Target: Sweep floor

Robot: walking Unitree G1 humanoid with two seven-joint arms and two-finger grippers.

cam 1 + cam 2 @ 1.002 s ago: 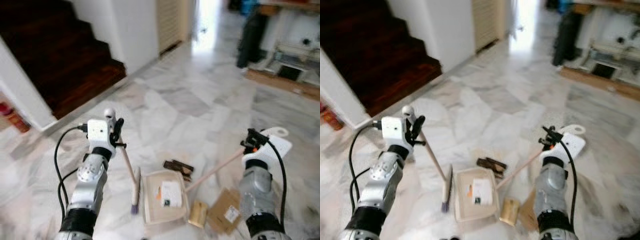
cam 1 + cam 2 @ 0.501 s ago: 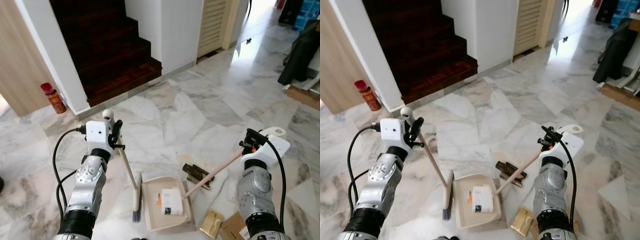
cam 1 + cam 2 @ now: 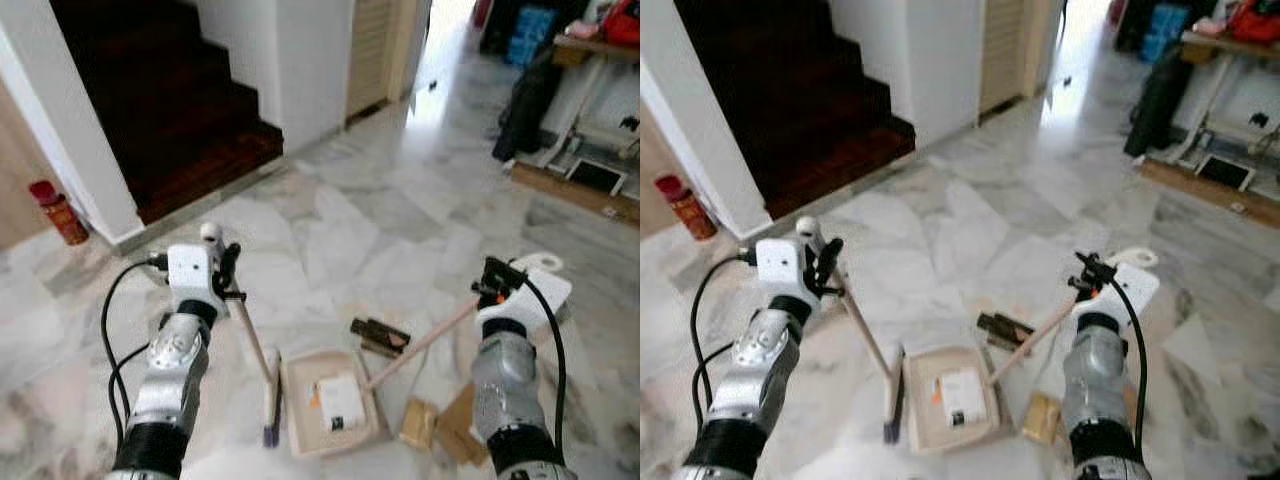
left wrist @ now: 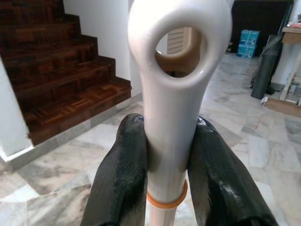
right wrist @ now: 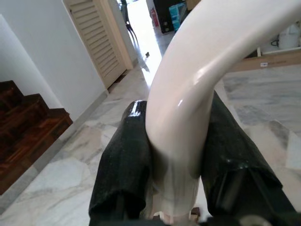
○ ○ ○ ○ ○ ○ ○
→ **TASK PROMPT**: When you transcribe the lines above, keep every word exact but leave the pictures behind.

→ **EXPECTED ANSWER**:
Target: Sweep floor

Robot: walking Unitree G1 humanoid with two seven-joint arms and two-finger grippers.

cam 1 + cam 2 @ 1.002 s ago: 
cam 1 + cam 2 @ 0.501 s ago: 
cam 1 + cam 2 @ now: 
left wrist @ now: 
right wrist @ now: 

This answer requires nothing further.